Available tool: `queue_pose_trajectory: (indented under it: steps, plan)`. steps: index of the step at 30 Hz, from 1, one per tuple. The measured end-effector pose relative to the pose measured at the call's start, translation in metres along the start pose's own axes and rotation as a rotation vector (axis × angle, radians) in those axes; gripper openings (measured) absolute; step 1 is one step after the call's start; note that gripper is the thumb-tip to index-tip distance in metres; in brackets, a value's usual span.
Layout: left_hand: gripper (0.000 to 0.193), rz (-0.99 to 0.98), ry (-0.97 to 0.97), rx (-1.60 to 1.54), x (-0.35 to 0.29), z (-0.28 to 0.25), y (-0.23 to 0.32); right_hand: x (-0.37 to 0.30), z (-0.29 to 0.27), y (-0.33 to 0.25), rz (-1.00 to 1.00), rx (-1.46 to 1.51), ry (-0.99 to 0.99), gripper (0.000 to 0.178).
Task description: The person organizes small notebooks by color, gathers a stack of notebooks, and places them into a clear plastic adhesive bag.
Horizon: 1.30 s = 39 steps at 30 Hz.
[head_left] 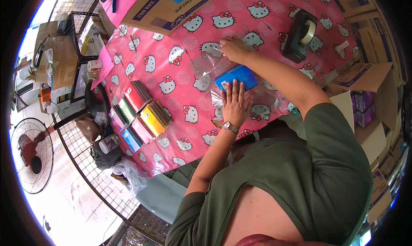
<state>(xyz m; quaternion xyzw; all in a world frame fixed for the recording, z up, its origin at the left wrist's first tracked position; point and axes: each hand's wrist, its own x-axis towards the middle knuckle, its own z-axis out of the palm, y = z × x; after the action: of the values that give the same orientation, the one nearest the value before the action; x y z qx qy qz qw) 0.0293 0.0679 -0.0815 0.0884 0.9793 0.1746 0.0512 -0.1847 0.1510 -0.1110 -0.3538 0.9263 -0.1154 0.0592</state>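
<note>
A blue spiral notebook [230, 77] lies on clear plastic film [268, 91] on the pink table. My left hand [235, 103], with a watch at its wrist, rests flat over the notebook's near edge with its fingers stretched out. Beyond the notebook, my right hand [234, 49] is closed, pinching the far part of the clear plastic at its fingertips. To the left, spiral notebooks stand in short stacks by colour: red [136, 96], green [126, 110], yellow [153, 119], pink [141, 129], purple [117, 117] and blue [131, 138].
A black tape dispenser [300, 36] holds clear tape at the far right. A large cardboard box [167, 10] stands at the table's far side. More cartons [373, 36] are stacked on the right, one open with purple packs inside [364, 108]. A fan [32, 156] stands at left.
</note>
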Motion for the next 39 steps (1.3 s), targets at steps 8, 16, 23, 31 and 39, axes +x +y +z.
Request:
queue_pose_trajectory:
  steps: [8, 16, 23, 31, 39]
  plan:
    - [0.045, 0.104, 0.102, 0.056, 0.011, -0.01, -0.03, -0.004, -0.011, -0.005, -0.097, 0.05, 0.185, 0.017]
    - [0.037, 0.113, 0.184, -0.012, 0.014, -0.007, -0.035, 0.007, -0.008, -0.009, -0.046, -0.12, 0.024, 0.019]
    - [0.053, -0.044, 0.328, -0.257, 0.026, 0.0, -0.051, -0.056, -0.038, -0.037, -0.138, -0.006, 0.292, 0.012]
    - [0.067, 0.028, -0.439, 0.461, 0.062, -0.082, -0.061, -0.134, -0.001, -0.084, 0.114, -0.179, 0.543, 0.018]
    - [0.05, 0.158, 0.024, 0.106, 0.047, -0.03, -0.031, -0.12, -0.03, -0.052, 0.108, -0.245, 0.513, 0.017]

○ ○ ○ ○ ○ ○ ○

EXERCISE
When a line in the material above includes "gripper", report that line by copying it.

ANSWER AREA
Available tool: `queue_pose_trajectory: (indented under it: steps, plan)`. steps: index of the step at 30 Hz, from 1, one per tuple. The measured end-effector pose relative to the pose measured at the call's start, translation in metres along the start pose's own axes and rotation as a rotation vector (axis × angle, radians) in those axes; gripper openings (measured) absolute; step 1 is one step after the call's start; note that gripper is the thumb-tip to index-tip distance in metres; in brackets, a value's usual span.
Layout: left_hand: gripper (0.000 to 0.193), rz (-0.99 to 0.98), ry (-0.97 to 0.97), rx (-1.60 to 1.54), x (-0.35 to 0.29), z (-0.28 to 0.25), y (-0.23 to 0.32); right_hand: x (-0.37 to 0.30), z (-0.29 to 0.27), y (-0.33 to 0.25), rz (-1.00 to 1.00), rx (-1.46 to 1.51), ry (-0.99 to 0.99), gripper (0.000 to 0.178).

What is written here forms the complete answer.